Grant Faulkner is an American writer, the co-founder and co-host of the Memoir Nation podcast, the co-founder of the online literary journal 100 Word Story, an executive producer of America's Next Great Author, and the former executive director of National Novel Writing Month (NaNoWriMo).

== Biography ==

Grant Faulkner was born and raised in Oskaloosa, Iowa. He earned a B.A. in English from Grinnell College and an M.A. in creative writing from San Francisco State University. He lives in Berkeley, California, with his wife, the writer Heather Mackey.

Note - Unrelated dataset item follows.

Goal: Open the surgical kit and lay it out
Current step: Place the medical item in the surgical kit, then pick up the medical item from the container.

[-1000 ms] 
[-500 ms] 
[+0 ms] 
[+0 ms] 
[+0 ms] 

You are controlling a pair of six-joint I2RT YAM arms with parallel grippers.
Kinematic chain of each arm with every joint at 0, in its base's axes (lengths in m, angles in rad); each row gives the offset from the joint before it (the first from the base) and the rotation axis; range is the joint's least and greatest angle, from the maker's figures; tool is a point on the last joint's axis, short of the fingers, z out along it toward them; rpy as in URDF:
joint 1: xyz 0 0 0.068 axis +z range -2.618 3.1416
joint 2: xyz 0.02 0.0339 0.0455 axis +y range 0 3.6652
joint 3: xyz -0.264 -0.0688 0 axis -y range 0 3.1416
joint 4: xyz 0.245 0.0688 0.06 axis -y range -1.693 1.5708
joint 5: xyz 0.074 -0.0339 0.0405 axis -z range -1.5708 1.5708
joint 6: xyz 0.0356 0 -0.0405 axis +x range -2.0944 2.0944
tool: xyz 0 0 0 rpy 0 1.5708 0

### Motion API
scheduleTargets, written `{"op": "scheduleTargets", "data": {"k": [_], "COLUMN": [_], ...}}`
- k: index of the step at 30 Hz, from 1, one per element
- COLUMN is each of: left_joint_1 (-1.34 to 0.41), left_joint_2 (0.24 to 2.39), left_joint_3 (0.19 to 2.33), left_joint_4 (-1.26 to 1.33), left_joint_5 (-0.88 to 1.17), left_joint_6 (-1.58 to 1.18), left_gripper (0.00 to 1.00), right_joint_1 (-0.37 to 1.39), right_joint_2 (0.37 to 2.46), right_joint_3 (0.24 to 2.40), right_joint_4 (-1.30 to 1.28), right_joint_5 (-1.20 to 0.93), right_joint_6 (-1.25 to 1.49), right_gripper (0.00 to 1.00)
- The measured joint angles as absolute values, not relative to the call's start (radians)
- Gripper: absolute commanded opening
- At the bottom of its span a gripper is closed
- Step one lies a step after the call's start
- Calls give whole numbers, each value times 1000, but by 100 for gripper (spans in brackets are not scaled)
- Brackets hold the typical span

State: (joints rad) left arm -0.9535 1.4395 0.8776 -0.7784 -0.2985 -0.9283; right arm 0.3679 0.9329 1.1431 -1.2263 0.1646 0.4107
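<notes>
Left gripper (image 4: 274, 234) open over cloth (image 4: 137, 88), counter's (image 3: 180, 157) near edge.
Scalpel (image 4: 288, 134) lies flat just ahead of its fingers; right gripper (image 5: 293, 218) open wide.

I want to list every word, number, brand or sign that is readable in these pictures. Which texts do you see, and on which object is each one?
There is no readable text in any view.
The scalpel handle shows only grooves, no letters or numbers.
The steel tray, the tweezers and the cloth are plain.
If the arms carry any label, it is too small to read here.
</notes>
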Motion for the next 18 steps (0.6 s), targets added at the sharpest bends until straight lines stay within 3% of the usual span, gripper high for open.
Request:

In 2011, Faulkner and Lynn Mundell co-founded 100 Word Story, an online literary journal that publishes stories that are exactly 100 words long. Stories published in 100 Word Story have been included on Wigleaf's Top (Very) Short Fictions list and anthologized in the annual Best Small Fictions series and W.W. Norton's New Micro: Exceptionally Short Fiction.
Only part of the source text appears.